Exercise: Would you reproduce, word for word, only the lines running from the top of the data through the line containing "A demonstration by", and none of the pictures?

════════

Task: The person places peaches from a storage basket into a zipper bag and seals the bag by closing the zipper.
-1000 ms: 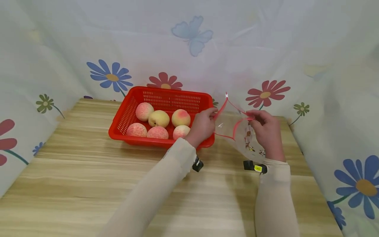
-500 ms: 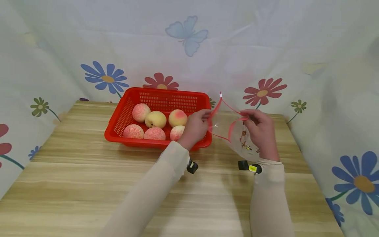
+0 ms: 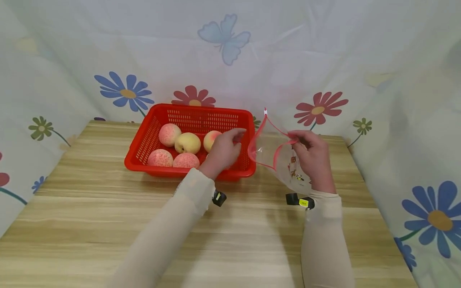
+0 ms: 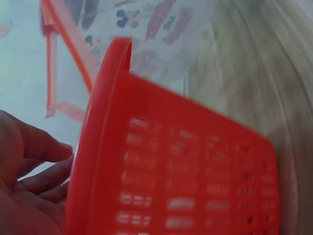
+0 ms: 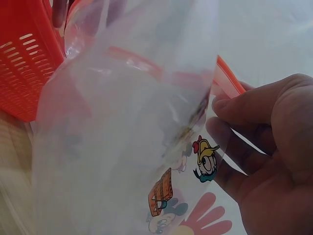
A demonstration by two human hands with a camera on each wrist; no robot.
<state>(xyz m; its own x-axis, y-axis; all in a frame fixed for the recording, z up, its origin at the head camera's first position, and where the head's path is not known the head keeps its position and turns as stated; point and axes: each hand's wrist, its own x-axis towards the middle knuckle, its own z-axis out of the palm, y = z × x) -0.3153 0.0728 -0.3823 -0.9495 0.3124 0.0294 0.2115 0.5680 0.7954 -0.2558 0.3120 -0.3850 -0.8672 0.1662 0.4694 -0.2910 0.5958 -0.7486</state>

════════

Response to this exercise:
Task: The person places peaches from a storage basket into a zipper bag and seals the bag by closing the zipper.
-1000 ms: 
-500 ms: 
+0 ms: 
+0 ms: 
+0 ms: 
A demonstration by two human hands with a camera on each wrist; no robot.

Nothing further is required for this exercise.